**Action item**
Repeat each line of the material below without change.

Exercise data section start

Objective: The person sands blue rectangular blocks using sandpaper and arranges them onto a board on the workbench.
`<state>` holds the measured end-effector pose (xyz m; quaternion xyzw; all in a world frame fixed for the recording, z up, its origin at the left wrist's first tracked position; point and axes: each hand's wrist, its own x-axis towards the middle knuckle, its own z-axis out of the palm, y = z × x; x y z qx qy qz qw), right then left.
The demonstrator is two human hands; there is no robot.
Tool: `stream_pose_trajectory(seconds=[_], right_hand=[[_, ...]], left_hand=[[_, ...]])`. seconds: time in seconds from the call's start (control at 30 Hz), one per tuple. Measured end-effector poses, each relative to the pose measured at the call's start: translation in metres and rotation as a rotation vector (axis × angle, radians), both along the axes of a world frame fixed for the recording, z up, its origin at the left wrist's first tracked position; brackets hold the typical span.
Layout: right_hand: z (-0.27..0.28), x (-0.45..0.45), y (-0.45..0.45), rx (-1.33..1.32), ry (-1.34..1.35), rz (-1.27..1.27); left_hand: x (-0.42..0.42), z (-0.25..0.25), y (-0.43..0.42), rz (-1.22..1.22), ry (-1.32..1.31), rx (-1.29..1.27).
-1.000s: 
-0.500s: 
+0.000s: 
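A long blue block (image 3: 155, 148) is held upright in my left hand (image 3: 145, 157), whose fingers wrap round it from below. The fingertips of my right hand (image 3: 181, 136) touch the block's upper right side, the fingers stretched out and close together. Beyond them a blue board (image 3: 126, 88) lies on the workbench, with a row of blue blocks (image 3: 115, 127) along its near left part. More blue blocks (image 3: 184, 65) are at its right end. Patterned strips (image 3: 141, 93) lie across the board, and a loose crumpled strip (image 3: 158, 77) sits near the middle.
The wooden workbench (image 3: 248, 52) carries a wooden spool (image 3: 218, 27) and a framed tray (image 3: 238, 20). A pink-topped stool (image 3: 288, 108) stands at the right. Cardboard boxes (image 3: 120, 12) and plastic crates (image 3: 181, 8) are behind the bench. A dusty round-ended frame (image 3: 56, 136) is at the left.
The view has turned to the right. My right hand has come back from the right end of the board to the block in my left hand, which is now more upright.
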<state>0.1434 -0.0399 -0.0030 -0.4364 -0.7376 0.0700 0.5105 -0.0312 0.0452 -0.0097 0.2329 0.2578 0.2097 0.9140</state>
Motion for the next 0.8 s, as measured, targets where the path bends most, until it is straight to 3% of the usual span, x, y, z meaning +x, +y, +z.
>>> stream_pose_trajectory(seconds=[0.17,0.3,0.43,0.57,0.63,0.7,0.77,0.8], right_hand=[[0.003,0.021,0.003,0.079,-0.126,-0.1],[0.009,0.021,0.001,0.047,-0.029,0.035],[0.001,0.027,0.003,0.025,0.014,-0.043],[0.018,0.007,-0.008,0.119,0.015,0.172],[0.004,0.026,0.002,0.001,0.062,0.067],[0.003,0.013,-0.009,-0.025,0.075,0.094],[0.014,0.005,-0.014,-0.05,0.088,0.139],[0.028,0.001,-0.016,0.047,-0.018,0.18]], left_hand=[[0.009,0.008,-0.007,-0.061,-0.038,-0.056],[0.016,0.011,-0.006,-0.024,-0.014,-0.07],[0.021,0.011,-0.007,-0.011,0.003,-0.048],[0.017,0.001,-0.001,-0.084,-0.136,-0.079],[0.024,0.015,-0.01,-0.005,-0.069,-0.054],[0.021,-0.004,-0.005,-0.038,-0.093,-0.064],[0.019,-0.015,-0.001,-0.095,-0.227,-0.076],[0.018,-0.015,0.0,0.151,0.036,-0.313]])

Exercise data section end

**Result of this exercise**
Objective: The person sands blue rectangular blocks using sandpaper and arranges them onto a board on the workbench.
`<state>` holds the measured end-effector pose (xyz m; quaternion xyzw; all in a world frame fixed for the recording, z up, its origin at the left wrist's first tracked position; point and axes: each hand's wrist, its own x-axis towards the middle knuckle, its own z-axis out of the palm, y = z × x; x y z qx qy qz qw), right then left.
The demonstrator is two human hands; there is no robot.
Tool: `stream_pose_trajectory(seconds=[_], right_hand=[[_, ...]], left_hand=[[_, ...]])`. seconds: time in seconds from the call's start (control at 30 Hz), one per tuple. Measured end-effector poses, each relative to the pose measured at the call's start: translation in metres and rotation as a rotation vector (axis × angle, radians), both along the axes of a world frame fixed for the recording, z up, its origin at the left wrist's first tracked position; brackets hold the typical span.
Layout: right_hand: z (-0.27..0.28), x (-0.45..0.45), y (-0.45..0.45), rx (-1.33..1.32), ry (-1.34..1.35), rz (-1.27..1.27); left_hand: x (-0.42..0.42), z (-0.25..0.25), y (-0.43..0.42), rz (-1.22..1.22), ry (-1.32..1.31), rx (-1.29..1.27).
-1.000s: 
-0.500s: 
+0.000s: 
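A long blue block (image 3: 155, 148) is held upright in my left hand (image 3: 145, 157), whose fingers wrap round it from below. The fingertips of my right hand (image 3: 181, 136) touch the block's upper right side, the fingers stretched out and close together. Beyond them a blue board (image 3: 126, 88) lies on the workbench, with a row of blue blocks (image 3: 115, 127) along its near left part. More blue blocks (image 3: 184, 65) are at its right end. Patterned strips (image 3: 141, 93) lie across the board, and a loose crumpled strip (image 3: 158, 77) sits near the middle.
The wooden workbench (image 3: 248, 52) carries a wooden spool (image 3: 218, 27) and a framed tray (image 3: 238, 20). A pink-topped stool (image 3: 288, 108) stands at the right. Cardboard boxes (image 3: 120, 12) and plastic crates (image 3: 181, 8) are behind the bench. A dusty round-ended frame (image 3: 56, 136) is at the left.
The view has turned to the right. My right hand has come back from the right end of the board to the block in my left hand, which is now more upright.
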<state>0.1434 -0.0399 -0.0030 -0.4364 -0.7376 0.0700 0.5105 -0.0312 0.0452 -0.0097 0.2329 0.2578 0.2097 0.9140</state>
Motion for the next 0.8 s, as measured, targets where the path bends most, until it is straight to 3% of the usual span, x, y, z meaning +x, +y, +z.
>>> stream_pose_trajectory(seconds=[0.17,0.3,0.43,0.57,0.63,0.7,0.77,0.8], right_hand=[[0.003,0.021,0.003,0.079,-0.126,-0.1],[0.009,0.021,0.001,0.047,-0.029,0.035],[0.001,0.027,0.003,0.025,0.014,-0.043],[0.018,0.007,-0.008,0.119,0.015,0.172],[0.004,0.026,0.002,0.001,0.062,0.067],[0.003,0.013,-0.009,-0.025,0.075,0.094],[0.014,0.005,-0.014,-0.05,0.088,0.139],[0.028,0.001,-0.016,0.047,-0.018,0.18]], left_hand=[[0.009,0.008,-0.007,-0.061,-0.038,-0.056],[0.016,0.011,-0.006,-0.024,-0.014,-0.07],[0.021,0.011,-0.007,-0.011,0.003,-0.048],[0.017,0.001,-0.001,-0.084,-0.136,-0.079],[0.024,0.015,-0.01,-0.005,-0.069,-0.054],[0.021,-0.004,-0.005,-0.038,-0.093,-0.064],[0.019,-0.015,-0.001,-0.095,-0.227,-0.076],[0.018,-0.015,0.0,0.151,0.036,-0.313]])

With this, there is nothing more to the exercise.